_Activity:_
Within the data below, find the string "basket" and return each line where it occurs.

_Task material:_
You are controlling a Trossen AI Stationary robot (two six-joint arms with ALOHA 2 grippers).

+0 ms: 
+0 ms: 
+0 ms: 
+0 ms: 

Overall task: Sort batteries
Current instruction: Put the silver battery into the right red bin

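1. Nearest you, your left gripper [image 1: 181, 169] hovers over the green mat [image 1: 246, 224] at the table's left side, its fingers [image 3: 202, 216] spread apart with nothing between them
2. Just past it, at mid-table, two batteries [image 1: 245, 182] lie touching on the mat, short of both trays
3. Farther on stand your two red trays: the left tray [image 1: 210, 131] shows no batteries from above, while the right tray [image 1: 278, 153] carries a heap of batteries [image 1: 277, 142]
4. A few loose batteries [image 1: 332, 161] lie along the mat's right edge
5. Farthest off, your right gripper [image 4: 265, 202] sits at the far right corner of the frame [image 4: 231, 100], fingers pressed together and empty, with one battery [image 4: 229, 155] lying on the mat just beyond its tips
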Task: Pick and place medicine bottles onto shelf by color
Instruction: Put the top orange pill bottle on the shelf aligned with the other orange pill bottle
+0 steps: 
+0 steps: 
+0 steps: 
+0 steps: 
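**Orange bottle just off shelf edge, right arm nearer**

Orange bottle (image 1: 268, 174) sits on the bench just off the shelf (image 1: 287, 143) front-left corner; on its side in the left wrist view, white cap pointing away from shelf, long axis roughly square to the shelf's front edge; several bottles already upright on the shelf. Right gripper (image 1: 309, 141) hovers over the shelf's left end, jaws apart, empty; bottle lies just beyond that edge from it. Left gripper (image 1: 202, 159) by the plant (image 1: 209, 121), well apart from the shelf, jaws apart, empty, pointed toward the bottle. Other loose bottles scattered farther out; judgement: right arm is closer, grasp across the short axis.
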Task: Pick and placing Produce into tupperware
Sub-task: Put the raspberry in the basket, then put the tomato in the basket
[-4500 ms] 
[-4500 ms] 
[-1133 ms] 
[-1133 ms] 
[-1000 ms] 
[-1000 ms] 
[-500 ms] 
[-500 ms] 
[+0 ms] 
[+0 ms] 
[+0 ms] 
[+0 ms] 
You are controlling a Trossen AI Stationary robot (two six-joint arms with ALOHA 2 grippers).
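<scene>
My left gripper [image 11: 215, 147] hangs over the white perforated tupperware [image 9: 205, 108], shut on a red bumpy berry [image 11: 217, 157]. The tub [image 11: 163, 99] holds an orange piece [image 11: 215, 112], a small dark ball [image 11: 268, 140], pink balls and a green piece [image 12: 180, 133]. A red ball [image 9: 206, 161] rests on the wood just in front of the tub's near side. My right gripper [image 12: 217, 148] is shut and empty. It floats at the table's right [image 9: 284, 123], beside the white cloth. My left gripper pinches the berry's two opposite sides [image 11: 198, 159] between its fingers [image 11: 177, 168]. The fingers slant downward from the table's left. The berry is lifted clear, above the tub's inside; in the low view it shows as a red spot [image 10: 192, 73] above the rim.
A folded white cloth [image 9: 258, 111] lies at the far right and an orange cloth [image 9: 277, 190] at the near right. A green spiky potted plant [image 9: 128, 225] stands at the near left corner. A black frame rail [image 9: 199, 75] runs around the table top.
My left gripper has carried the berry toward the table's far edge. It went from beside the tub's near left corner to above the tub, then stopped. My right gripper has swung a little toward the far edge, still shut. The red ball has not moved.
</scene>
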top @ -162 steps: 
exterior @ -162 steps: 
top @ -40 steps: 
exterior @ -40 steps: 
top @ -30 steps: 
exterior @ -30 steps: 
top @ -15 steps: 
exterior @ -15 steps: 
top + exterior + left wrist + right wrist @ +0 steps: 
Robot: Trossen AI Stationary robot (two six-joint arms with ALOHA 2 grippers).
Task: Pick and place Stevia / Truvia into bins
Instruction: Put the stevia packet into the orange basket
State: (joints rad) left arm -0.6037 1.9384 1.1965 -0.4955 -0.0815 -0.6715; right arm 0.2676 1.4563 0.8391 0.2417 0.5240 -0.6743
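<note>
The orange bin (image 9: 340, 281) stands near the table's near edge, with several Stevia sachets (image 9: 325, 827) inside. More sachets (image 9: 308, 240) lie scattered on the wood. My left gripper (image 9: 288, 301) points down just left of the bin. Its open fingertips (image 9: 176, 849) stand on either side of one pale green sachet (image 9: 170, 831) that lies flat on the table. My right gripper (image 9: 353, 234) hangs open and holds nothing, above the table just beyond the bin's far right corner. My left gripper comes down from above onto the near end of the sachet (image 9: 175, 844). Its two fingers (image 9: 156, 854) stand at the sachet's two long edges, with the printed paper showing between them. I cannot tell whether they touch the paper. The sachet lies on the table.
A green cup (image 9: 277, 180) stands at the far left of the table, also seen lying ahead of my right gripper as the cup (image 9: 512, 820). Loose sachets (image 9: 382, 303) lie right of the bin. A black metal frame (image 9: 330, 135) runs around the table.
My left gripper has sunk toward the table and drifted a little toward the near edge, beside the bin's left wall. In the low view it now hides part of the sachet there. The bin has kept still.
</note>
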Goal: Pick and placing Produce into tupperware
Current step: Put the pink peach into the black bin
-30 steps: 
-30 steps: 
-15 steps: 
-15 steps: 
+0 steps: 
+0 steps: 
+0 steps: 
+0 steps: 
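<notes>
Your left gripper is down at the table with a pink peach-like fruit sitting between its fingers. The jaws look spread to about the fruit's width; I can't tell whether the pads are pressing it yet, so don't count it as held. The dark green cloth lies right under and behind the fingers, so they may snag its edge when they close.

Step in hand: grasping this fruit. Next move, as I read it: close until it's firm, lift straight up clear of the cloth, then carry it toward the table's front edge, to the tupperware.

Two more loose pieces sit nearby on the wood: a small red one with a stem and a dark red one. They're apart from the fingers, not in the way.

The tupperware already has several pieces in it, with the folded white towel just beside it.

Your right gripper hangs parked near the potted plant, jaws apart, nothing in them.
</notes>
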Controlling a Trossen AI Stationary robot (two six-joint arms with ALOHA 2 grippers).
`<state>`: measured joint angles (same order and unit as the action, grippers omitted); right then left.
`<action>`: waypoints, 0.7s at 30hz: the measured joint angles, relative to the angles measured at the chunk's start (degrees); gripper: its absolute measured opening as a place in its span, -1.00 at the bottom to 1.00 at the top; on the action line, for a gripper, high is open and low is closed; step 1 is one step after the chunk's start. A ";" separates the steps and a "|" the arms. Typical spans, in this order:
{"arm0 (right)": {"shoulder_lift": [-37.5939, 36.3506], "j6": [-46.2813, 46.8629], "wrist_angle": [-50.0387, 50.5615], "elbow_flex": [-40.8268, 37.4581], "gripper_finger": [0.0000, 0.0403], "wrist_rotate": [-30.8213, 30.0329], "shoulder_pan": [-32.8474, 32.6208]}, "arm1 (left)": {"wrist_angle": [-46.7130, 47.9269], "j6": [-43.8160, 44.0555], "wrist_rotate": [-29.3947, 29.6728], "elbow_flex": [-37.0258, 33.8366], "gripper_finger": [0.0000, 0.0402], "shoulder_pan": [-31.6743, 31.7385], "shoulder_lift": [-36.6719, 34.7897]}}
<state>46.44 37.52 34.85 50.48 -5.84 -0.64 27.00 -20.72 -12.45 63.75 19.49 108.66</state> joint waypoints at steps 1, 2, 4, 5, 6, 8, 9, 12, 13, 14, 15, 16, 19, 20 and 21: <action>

_Solution for this exercise:_
Sub-task: Put the raspberry in the basket, then put the tomato in the basket
Instruction: Put the stevia packet into the orange basket

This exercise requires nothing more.